Informacoes sobre ordens
| Nome do Produto | Numero de Catalogo | UNID | Preco | Qde | FAVORITOS | |
TAZ Plasmídeo duplo de Nickase (h) | sc-400320-NIC | 20 µg | $410.00 | |||
TAZ Plasmídeo duplo de Nickase (h2) | sc-400320-NIC-2 | 20 µg | $410.00 |
WWTR1 codifica o coativador transcricional TAZ (TAZ/WWTR1), um importante efetor a jusante da via de sinalização Hippo que integra sinais mecânicos, polaridade celular e entradas de GPCR para regular programas de expressão gênica que controlam proliferação, sobrevivência, diferenciação e plasticidade epitélio–mesênquima. O TAZ transita entre o citoplasma e o núcleo em resposta à fosforilação mediada por LATS1/2, associando-se a fatores de transcrição da família TEAD para modular alvos envolvidos no crescimento tecidual e na remodelação da matriz extracelular. A atividade desregulada de TAZ tem sido associada à inibição por contato alterada e a estados transcricionais aberrantes do tipo célula-tronco, tornando WWTR1 um alvo frequentemente investigado em estudos de biologia do câncer, sinalização associada à fibrose e desenvolvimento de órgãos. Sua interação cruzada com as vias Wnt/β-catenina, TGF-β/SMAD e de mecanotransdução reforça ainda mais sua relevância para dissecar o controle transcricional dependente do contexto.
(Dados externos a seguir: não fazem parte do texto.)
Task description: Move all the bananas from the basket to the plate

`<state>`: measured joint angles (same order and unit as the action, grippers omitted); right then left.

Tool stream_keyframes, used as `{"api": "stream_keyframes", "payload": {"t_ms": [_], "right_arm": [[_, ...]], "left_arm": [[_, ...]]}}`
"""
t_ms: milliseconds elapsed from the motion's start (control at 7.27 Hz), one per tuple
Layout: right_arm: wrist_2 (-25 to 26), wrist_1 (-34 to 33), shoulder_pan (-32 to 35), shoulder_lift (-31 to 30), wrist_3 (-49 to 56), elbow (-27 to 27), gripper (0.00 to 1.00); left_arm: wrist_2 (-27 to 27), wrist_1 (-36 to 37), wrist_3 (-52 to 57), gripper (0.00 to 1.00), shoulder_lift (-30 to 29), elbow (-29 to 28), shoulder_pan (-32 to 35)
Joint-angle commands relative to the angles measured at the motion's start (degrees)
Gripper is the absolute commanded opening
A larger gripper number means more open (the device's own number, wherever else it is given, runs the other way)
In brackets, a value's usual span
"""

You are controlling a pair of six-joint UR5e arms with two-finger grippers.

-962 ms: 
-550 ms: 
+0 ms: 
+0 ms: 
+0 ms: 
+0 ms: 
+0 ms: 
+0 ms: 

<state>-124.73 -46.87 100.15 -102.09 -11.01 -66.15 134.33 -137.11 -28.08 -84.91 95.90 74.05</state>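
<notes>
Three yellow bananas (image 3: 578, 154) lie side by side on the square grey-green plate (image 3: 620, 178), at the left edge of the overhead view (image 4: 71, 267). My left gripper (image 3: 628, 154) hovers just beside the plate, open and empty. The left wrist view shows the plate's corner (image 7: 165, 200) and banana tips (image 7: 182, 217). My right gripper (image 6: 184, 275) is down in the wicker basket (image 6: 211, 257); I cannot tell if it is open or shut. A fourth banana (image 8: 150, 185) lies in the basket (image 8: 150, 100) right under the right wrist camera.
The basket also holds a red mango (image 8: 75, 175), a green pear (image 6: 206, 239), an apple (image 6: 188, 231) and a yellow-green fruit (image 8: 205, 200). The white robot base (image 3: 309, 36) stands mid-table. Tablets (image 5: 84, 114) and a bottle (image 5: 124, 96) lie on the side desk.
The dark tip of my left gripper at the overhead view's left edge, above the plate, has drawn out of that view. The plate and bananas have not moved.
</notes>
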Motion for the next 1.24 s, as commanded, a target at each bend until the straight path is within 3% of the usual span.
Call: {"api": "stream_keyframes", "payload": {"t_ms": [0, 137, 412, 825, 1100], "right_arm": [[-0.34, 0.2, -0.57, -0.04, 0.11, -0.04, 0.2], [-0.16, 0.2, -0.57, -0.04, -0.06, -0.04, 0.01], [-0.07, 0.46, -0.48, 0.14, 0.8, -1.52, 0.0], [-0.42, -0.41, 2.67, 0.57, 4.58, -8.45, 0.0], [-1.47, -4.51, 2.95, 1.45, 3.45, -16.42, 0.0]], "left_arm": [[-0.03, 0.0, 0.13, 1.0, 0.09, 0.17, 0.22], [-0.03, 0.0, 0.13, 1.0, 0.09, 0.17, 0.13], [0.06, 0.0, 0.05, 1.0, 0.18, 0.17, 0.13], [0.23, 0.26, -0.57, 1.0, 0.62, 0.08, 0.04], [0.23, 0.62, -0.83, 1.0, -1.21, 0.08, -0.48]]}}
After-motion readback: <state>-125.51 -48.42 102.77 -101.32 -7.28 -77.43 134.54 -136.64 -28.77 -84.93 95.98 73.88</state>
TAZ O Plasmídeo de Nickase Dupla (h) consiste num par de plasmídeos combinados, concebidos para a edição de alta especificidade do locus WWTR1 em linhas celulares human. Cada plasmídeo expressa uma nickase Cas9 D10A e um sgRNA distinto que tem como alvo cadeias de ADN opostas dentro de WWTR1. Quando direcionadas para locais adjacentes em cadeias de ADN opostas, as duas nickases geram cortes deslocados numa única cadeia que, em conjunto, produzem uma quebra escalonada de cadeia dupla, exigindo uma atividade coordenada no alvo por parte de ambas as guias. A quebra de ADN resultante é resolvida por vias de reparação celular endógenas, mais frequentemente através da junção de extremidades não homólogas (NHEJ), levando a inserções ou deleções que perturbam a função WWTR1. Ao exigir o envolvimento de dois sgRNA no locus alvo, a abordagem de dupla nickase aumenta a especificidade da edição e fornece uma estratégia CRISPR complementar para aplicações em que se deseja um controlo adicional sobre a precisão do direcionamento.
Para apoiar a identificação eficiente das células editadas, um plasmídeo codifica GFP para visualização fluorescente das populações transfectadas, enquanto o plasmídeo complementar transporta um gene de resistência à puromicina para seleção antibiótica. Em conjunto, estas características apoiam o enriquecimento eficiente das populações co-transfectadas e simplificam a validação dos clones com WWTR1 interrompido.
Apenas para uso em investigação. Não se destina a uso diagnóstico ou terapêutico.